Top of DATA SUPPLIED

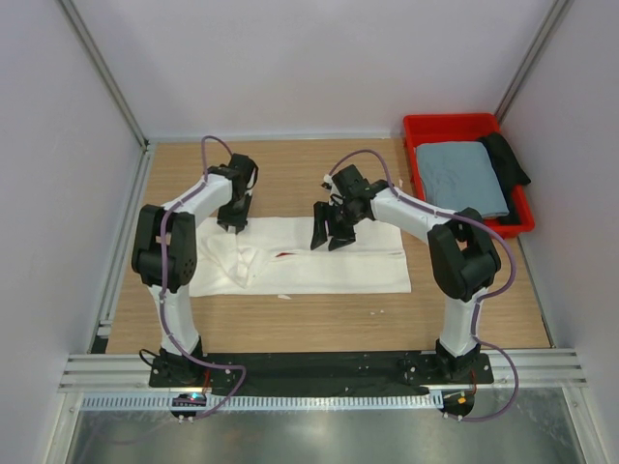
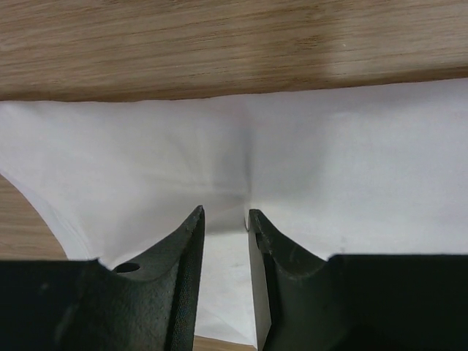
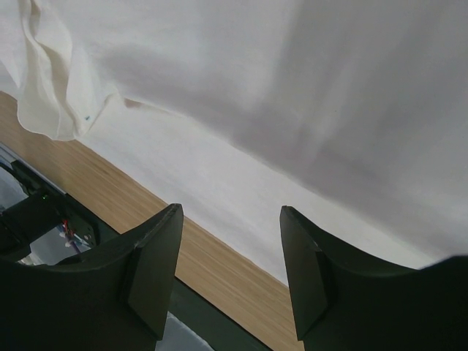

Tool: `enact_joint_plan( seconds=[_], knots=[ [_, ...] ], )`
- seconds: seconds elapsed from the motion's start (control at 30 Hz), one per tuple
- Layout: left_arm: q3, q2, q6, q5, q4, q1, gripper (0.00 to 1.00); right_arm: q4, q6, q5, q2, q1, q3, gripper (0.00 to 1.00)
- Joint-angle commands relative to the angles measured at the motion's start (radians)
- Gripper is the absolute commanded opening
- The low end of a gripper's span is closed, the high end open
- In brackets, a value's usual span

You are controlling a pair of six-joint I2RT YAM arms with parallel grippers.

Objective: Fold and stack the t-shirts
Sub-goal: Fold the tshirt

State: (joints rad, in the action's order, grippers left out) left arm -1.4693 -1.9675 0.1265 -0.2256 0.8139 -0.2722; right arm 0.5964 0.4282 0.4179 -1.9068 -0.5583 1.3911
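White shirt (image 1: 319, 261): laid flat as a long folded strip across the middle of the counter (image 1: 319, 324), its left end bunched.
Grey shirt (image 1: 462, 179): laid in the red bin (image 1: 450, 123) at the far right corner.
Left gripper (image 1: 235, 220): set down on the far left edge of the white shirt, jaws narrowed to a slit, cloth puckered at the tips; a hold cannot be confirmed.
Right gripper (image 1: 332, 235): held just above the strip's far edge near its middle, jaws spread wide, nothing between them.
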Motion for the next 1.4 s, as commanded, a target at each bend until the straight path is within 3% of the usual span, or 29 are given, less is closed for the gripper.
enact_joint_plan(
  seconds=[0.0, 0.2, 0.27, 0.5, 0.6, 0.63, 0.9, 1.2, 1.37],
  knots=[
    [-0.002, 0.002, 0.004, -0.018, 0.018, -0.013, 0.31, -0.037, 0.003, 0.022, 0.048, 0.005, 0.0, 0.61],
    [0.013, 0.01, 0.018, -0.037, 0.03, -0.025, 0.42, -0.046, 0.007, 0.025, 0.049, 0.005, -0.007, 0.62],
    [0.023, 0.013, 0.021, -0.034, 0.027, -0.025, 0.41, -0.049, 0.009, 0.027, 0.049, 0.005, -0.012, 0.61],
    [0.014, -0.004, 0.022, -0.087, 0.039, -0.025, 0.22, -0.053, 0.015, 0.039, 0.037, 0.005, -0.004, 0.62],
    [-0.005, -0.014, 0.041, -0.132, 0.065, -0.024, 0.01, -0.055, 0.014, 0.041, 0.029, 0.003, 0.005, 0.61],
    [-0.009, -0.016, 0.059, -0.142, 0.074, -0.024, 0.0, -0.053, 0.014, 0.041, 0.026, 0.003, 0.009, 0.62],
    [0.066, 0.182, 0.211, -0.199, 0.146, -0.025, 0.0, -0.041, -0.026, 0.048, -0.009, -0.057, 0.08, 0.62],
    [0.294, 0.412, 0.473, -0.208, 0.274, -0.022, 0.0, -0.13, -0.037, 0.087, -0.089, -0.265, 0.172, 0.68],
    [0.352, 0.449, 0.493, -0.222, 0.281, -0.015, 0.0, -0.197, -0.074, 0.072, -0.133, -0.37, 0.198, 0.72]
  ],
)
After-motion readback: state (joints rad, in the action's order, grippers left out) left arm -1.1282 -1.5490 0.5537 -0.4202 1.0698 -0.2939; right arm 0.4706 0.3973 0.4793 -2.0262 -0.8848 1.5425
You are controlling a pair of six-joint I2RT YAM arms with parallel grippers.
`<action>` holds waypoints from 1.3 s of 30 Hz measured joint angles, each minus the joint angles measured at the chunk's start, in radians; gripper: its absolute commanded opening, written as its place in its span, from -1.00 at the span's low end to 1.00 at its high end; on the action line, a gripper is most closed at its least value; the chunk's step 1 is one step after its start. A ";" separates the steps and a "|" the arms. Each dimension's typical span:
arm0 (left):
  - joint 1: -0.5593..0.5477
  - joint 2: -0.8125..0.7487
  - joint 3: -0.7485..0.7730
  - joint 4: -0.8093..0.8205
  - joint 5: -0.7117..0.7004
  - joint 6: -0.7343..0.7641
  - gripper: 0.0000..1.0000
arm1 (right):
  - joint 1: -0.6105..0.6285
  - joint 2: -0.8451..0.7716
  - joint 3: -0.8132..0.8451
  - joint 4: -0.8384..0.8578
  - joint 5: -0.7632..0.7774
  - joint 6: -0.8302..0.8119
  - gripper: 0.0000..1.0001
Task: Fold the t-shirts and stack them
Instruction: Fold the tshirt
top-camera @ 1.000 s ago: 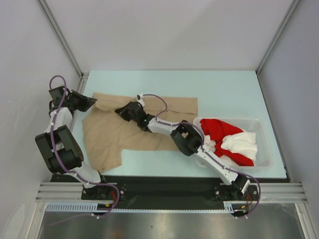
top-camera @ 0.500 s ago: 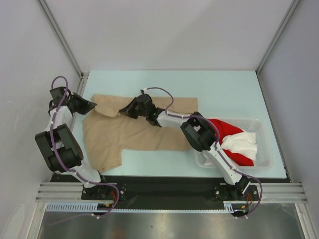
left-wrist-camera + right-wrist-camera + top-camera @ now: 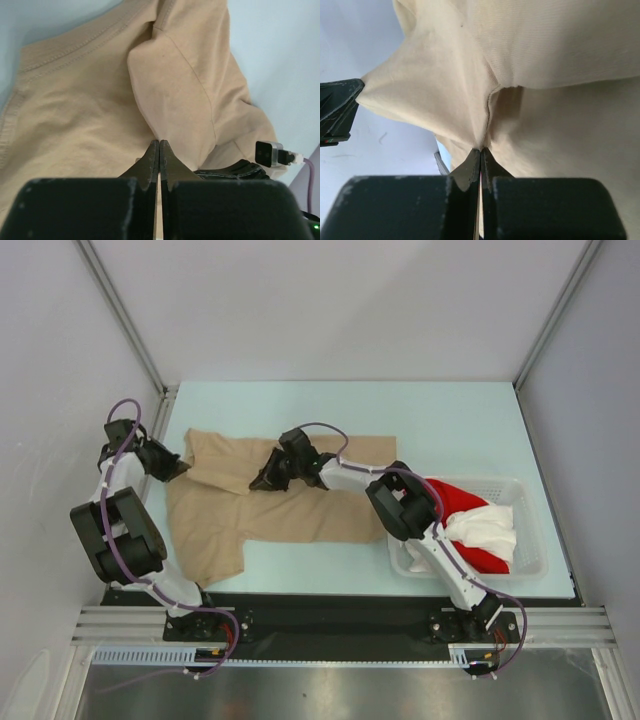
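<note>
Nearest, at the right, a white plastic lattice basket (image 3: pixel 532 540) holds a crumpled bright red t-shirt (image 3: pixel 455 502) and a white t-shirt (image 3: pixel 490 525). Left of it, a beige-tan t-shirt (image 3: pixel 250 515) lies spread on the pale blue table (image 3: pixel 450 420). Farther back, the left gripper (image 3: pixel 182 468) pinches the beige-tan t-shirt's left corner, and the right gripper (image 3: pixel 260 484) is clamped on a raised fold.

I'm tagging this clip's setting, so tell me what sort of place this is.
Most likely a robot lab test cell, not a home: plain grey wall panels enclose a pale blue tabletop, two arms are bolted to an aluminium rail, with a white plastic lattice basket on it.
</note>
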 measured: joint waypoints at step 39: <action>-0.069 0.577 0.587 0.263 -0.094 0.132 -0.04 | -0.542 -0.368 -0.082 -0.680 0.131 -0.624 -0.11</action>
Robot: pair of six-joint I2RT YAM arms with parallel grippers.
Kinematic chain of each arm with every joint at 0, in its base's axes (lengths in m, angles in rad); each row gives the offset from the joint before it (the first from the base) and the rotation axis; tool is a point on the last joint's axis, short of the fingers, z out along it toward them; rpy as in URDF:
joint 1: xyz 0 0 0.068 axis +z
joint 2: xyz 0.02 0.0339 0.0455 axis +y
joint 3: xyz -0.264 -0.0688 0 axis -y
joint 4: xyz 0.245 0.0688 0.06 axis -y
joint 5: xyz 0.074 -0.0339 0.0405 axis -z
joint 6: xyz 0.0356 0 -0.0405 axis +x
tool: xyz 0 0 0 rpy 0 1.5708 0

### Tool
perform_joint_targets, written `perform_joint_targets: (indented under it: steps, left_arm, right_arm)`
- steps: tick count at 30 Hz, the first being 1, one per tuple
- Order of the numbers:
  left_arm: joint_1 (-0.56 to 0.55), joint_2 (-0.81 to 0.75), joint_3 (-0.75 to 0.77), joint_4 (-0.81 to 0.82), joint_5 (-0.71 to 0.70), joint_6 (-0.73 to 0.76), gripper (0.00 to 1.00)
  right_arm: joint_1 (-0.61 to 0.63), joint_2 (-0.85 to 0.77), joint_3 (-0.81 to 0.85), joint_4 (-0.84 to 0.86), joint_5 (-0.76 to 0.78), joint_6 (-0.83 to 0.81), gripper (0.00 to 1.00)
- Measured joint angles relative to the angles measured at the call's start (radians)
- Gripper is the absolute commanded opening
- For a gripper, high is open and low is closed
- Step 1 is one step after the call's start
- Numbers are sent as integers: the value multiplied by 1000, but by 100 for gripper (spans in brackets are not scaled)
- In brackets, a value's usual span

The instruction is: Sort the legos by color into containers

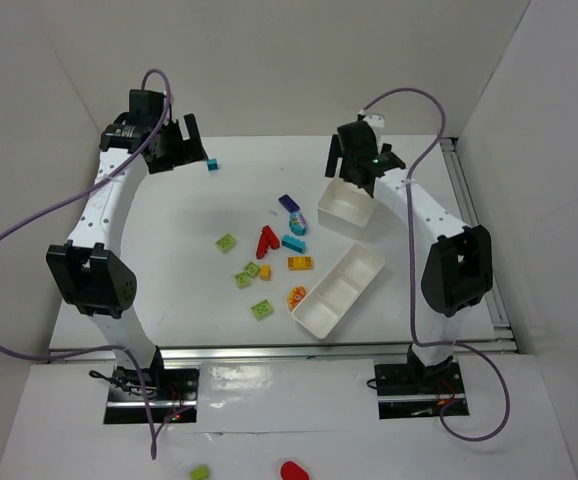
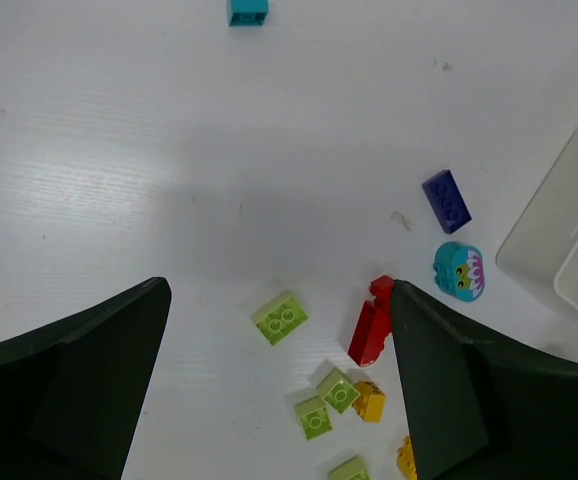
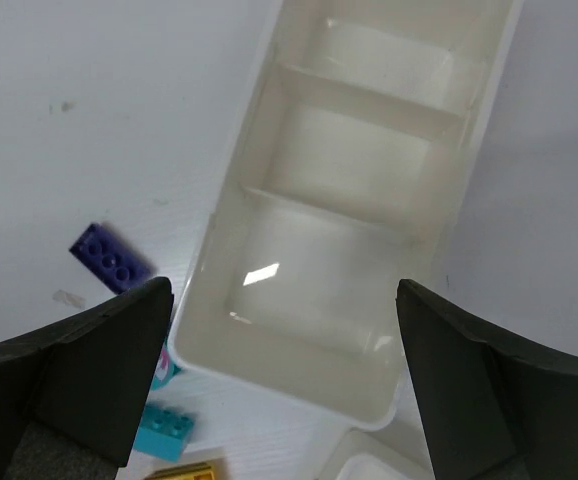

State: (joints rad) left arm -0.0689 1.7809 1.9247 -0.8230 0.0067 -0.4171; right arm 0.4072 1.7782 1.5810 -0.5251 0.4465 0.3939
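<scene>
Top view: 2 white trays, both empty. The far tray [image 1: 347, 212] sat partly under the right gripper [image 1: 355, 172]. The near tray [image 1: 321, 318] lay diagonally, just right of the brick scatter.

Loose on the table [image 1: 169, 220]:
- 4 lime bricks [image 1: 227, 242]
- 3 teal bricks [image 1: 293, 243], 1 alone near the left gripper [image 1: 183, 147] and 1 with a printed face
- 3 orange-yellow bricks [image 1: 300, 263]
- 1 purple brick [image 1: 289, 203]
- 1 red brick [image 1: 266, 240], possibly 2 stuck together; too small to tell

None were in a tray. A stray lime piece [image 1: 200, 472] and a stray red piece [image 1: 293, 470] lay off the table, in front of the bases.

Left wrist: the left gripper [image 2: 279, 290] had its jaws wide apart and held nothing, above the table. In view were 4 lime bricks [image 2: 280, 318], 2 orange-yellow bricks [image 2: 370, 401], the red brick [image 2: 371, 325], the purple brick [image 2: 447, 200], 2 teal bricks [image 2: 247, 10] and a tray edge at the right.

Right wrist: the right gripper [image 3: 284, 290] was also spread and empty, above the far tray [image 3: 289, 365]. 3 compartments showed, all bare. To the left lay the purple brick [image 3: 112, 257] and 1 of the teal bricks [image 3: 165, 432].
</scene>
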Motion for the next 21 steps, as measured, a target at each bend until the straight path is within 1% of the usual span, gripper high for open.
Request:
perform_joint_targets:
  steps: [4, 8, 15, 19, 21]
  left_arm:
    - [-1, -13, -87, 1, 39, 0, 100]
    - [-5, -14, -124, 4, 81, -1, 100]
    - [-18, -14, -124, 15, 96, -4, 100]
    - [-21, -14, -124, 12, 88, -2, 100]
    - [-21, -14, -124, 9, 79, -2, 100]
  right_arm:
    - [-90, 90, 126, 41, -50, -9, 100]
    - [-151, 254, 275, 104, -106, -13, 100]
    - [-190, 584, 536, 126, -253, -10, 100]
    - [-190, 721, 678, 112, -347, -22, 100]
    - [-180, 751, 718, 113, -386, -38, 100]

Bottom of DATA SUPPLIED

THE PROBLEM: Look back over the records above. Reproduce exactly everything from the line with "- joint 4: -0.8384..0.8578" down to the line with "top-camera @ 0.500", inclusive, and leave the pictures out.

EXERCISE OUTPUT:
  - joint 4: -0.8384..0.8578
  - joint 5: -0.7632..0.7774
  - joint 6: -0.8302..0.8119
  - gripper: 0.0000..1.0001
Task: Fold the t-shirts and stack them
Instruction: Fold the tshirt
top-camera @ 1.000 s ago: 
top-camera @ 0.500 s ago: 

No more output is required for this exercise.